TASK STATEMENT
Give the listing again exactly, skipping any pictures it holds.

SUPPLIED DATA
------------------------------

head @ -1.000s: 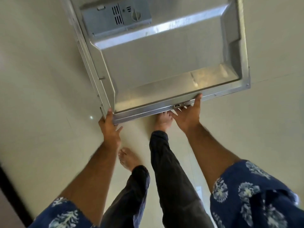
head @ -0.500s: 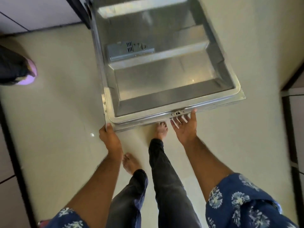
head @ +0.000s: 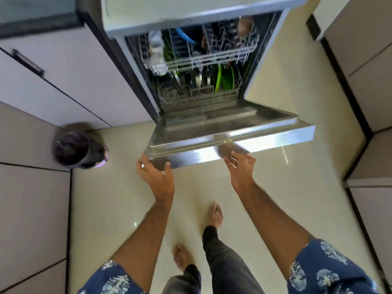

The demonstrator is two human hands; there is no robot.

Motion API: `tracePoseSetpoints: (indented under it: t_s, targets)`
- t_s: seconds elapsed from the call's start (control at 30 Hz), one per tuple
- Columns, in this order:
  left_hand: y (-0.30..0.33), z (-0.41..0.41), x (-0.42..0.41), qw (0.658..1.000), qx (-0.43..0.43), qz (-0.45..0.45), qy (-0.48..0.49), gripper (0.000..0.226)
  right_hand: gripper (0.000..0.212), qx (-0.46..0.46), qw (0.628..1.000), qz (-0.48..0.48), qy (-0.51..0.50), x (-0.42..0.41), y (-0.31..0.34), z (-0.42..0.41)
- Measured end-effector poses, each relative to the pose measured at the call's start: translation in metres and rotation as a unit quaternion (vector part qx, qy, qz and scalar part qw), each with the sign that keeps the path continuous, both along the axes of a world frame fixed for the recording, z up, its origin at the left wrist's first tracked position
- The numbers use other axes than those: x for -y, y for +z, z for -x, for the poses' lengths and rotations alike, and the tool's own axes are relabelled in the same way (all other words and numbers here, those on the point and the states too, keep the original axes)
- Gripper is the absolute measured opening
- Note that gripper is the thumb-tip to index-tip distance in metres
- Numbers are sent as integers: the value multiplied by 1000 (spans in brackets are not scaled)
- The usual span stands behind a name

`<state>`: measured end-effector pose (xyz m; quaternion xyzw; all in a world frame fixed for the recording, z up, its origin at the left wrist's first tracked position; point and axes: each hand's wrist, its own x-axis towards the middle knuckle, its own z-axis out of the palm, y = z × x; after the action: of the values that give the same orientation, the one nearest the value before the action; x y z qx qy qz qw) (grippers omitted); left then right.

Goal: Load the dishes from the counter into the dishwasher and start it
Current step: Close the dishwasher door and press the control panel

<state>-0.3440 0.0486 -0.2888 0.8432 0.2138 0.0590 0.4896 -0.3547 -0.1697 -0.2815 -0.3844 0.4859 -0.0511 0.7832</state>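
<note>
Nearest the camera are two blue sleeves with a pale floral print and dark trousers, with two bare feet on the glossy cream floor [head: 275, 198]. Both forearms reach forward to the front edge of the dishwasher door [head: 231, 143], which hangs partly raised, its steel inner face tilted up toward the racks.

The left hand [head: 156, 175] is at the door's left corner: its thumb lies against the front edge and its fingers [head: 141, 164] curve round the corner, grasping it. The right hand [head: 240, 165] sits near the middle of the front edge, just below the latch; its fingers are straight and released, the tips touching or almost touching the steel, and blur makes it hard to say which.

On the floor to the left, well apart from the door, stands a dark round bin [head: 77, 149] with a purple liner.

Beyond the door the dishwasher [head: 212, 15] stands open. The lower rack [head: 199, 92] holds green plates [head: 226, 78] upright on the right and some metal pieces near the middle. The upper rack [head: 203, 54] above carries a blue item [head: 185, 36], clear ware on the left and a brownish piece at the right. Pale cabinets [head: 63, 81] flank the machine.
</note>
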Motion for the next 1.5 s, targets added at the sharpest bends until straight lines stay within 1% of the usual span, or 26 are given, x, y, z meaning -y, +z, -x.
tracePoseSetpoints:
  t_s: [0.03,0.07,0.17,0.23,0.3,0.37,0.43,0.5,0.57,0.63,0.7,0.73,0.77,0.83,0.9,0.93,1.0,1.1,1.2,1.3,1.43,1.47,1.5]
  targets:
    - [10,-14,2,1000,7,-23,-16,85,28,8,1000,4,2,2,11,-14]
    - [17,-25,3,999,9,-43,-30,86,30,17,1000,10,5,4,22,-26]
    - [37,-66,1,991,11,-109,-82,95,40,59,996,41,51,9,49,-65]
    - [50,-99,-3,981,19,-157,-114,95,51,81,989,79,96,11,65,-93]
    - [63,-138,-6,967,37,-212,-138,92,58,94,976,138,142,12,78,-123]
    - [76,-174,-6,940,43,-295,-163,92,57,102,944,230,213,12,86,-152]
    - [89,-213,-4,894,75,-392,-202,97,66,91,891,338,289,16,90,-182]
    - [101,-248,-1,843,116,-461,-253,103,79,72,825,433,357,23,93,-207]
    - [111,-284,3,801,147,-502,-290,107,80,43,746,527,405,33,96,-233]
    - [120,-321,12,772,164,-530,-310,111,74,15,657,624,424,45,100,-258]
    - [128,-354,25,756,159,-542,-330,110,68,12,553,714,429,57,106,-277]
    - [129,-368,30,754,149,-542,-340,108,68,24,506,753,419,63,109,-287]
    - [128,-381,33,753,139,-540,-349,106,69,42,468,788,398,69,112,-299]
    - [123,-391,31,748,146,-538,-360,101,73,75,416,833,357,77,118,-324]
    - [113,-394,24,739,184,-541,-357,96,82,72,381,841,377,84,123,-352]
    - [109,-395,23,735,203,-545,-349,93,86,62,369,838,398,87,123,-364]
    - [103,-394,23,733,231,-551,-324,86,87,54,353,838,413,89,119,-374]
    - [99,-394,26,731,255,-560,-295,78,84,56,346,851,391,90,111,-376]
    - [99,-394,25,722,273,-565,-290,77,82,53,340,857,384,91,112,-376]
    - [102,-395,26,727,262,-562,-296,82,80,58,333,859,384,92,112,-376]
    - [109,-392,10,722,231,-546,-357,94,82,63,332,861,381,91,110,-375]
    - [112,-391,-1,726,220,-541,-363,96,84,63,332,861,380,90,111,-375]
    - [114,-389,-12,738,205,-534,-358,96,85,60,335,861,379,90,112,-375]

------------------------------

EXERCISE SOLUTION
head @ -1.000s: 
head @ -0.500s: 
head @ +0.000s: 

The demonstrator is two human hands; there is no robot.

Motion API: `tracePoseSetpoints: (indented under it: t_s, targets)`
- t_s: seconds elapsed from the call's start (control at 30 Hz), one per tuple
- Columns, in this order:
  left_hand: y (-0.30..0.33), z (-0.41..0.41), x (-0.42..0.41), qw (0.658..1.000), qx (-0.43..0.43), qz (-0.45..0.45), qy (-0.48..0.49), gripper (0.000..0.226)
  right_hand: gripper (0.000..0.212), qx (-0.46..0.46), qw (0.628..1.000), qz (-0.48..0.48), qy (-0.51..0.50), x (-0.42..0.41), y (-0.31..0.34), z (-0.42..0.41)
- Measured end-effector poses, each relative to the pose measured at the call's start: translation in metres and rotation as a unit quaternion (vector part qx, qy, qz and scalar part qw), each with the sign that keeps the path continuous, both along the axes of a world frame fixed for the recording, z up, its origin at the left wrist's first tracked position
- The numbers use other axes than those: x for -y, y for +z, z for -x, for the poses' lengths and rotations alike, and the tool's own axes are relabelled in the same way (all other words and numbers here, those on the point and the states too, keep the original axes)
- Gripper is the absolute measured opening
- Note that gripper is the thumb-tip to index-tip distance in metres
- Numbers are sent as integers: the value multiplied by 1000 (spans in brackets are not scaled)
- The usual span stands behind a name

`<state>`: measured end-effector pose (xyz m; quaternion xyzw; all in a world frame fixed for the recording, z up, its origin at the left wrist's first tracked position; point and axes: each hand's wrist, its own x-axis towards the middle knuckle, its own z-axis out of the palm, y = z × x; after the action: of the values that give the same orientation, the one nearest the value before the action; x y z qx qy qz qw) (grippers omitted); left then right.

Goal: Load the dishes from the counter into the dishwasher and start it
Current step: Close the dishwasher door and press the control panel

<state>-0.3440 0.0486 -0.2888 0.8432 0.2138 0.0590 0.4896 -0.3547 -0.1697 -0.2815 -0.3844 0.4859 -0.0511 0.7832</state>
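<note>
Nearest the camera are two blue sleeves with a pale floral print and dark trousers, with two bare feet on the glossy cream floor [head: 275, 198]. Both forearms reach forward to the front edge of the dishwasher door [head: 231, 143], which hangs partly raised, its steel inner face tilted up toward the racks.

The left hand [head: 156, 175] is at the door's left corner: its thumb lies against the front edge and its fingers [head: 141, 164] curve round the corner, grasping it. The right hand [head: 240, 165] sits near the middle of the front edge, just below the latch; its fingers are straight and released, the tips touching or almost touching the steel, and blur makes it hard to say which.

On the floor to the left, well apart from the door, stands a dark round bin [head: 77, 149] with a purple liner.

Beyond the door the dishwasher [head: 212, 15] stands open. The lower rack [head: 199, 92] holds green plates [head: 226, 78] upright on the right and some metal pieces near the middle. The upper rack [head: 203, 54] above carries a blue item [head: 185, 36], clear ware on the left and a brownish piece at the right. Pale cabinets [head: 63, 81] flank the machine.
</note>
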Motion for the next 1.5 s, targets added at the sharpest bends until straight lines stay within 1% of the usual span, or 26 are given, x, y, z meaning -y, +z, -x.
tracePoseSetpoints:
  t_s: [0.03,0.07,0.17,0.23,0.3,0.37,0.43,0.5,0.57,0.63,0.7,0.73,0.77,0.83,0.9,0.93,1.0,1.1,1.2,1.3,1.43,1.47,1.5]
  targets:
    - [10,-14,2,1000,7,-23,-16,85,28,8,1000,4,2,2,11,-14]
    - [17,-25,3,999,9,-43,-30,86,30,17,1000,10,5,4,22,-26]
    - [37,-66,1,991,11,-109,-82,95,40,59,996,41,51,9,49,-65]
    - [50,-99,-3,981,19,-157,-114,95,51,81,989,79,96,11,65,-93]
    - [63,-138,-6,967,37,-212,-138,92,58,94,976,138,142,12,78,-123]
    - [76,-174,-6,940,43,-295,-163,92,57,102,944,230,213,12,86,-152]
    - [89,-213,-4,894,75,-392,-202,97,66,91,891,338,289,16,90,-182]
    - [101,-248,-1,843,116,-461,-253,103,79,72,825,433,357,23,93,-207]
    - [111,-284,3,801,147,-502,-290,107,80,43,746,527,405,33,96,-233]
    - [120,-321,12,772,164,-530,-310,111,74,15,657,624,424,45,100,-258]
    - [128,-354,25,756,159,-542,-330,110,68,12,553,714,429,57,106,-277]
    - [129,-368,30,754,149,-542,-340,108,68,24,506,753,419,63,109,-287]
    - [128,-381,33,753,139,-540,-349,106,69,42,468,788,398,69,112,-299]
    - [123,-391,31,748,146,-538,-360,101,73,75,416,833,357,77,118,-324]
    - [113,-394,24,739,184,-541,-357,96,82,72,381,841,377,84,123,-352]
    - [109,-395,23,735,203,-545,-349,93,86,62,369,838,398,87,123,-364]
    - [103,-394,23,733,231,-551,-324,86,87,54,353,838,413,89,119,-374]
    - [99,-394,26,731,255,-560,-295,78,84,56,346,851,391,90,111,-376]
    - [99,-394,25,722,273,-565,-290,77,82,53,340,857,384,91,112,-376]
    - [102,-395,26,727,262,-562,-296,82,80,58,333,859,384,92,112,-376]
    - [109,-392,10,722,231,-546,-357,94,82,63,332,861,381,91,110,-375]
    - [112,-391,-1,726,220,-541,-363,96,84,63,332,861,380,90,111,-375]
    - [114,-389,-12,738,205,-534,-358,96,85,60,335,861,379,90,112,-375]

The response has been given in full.